REQUIRED ACTION → Transcribe the closing lines of the listing exactly, starting at the one that contains "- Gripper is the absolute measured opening" and including the last.

DATA →

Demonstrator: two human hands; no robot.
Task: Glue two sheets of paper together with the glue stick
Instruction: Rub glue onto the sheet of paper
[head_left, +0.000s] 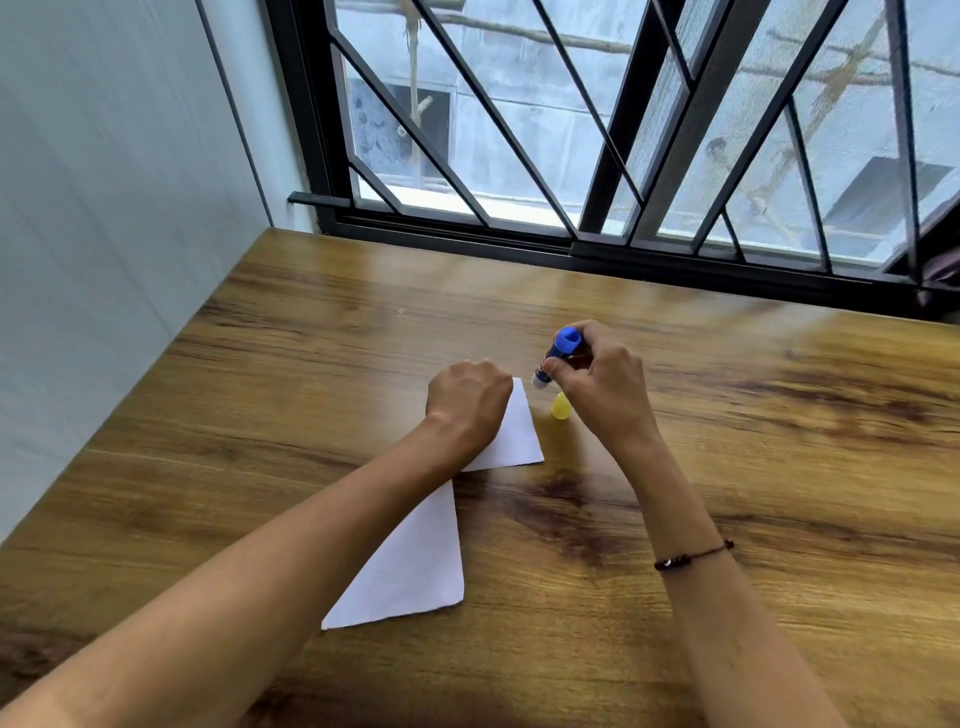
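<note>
You held the glue stick (558, 358) in your right hand (597, 384), fingers and thumb pinched around its blue body, with the open tip tilted down toward the far corner of the upper paper sheet (511, 431). The tip was just beside that corner; if it already touched the paper, I cannot tell, because the picture was blurred there. Your left hand (467, 400) lay on this sheet as a loose fist, fingers curled under, pressing it flat on the table (727, 467).

To do this step well, I think you should keep the left hand firm, so the sheet does not slide, and draw the stick along the edge with light, even strokes, away from the holding hand.

The second paper sheet (410, 566) lay nearer to you than the glue stick, partly under your left forearm. The yellow cap (560, 406) stood on the table just below the stick, beside your right hand. It was off the stick; what was inside it did not show.
</note>
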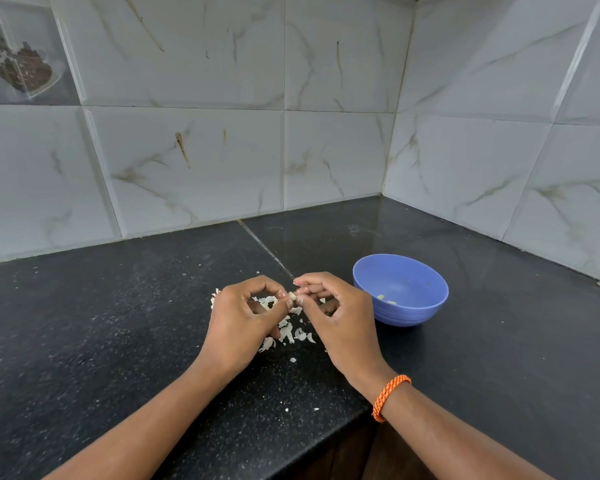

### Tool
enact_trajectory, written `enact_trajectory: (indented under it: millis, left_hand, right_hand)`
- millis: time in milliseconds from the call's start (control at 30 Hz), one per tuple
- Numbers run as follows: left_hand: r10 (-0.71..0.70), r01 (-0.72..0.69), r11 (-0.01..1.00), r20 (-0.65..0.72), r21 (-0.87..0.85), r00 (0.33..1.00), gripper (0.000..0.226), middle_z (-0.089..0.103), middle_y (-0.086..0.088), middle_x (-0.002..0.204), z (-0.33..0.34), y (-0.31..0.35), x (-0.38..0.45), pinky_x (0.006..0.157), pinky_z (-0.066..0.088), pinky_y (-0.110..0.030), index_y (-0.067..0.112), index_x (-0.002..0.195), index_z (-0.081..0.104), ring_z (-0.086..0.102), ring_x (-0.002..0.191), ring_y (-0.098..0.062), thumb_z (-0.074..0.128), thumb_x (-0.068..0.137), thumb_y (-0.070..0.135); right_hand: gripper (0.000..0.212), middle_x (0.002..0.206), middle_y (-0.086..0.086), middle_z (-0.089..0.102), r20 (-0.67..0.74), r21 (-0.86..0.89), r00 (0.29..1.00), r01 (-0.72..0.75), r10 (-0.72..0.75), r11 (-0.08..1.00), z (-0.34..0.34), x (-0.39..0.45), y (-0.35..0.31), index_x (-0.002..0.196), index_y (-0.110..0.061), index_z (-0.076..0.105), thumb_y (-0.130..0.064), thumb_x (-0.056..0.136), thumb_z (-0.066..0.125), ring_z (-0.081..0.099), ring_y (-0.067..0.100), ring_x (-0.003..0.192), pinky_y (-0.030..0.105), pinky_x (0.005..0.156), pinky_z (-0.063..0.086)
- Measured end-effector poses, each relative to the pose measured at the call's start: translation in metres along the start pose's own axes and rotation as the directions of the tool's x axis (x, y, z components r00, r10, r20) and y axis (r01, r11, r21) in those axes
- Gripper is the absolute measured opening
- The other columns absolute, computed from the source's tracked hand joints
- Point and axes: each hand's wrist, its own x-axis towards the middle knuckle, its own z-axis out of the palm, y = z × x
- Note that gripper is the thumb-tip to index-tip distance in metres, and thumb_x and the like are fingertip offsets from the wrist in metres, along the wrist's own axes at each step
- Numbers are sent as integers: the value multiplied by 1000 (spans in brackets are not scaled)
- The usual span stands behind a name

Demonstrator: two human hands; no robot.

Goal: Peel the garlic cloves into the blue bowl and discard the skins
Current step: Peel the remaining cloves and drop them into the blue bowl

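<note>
A small pale garlic clove [293, 295] is pinched between the fingertips of both hands, just above the black counter. My left hand [246, 320] grips it from the left and my right hand [340, 320] from the right; an orange band circles the right wrist. Under and between the hands lies a scatter of white garlic skins [288, 332]. The blue bowl [400, 289] stands just right of my right hand, with a few pale peeled pieces [386, 299] at its bottom.
The black speckled counter [118, 323] runs into a tiled corner, with walls behind and to the right. Its front edge drops off near the bottom centre, below my forearms. Small skin flecks dot the counter around the hands.
</note>
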Motion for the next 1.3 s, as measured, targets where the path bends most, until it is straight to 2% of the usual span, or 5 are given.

WRITTEN ANSWER →
- Gripper is the absolute measured opening
- The other columns absolute, computed from the source's tracked hand joints
- Point and axes: each hand's wrist, its own x-axis towards the middle knuckle, its own z-axis out of the palm, y = z × x
- Note that gripper is the thumb-tip to index-tip distance in metres, and thumb_x and the like are fingertip offsets from the wrist in metres, along the wrist's own axes at each step
- Numbers are sent as integers: the value multiplied by 1000 (spans in brackets are not scaled)
- The usual span stands behind a name

Demonstrator: two human hands; no robot.

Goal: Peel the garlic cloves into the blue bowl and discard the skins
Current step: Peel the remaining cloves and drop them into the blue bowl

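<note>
A small pale garlic clove [293, 295] is pinched between the fingertips of both hands, just above the black counter. My left hand [246, 320] grips it from the left and my right hand [340, 320] from the right; an orange band circles the right wrist. Under and between the hands lies a scatter of white garlic skins [288, 332]. The blue bowl [400, 289] stands just right of my right hand, with a few pale peeled pieces [386, 299] at its bottom.
The black speckled counter [118, 323] runs into a tiled corner, with walls behind and to the right. Its front edge drops off near the bottom centre, below my forearms. Small skin flecks dot the counter around the hands.
</note>
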Motion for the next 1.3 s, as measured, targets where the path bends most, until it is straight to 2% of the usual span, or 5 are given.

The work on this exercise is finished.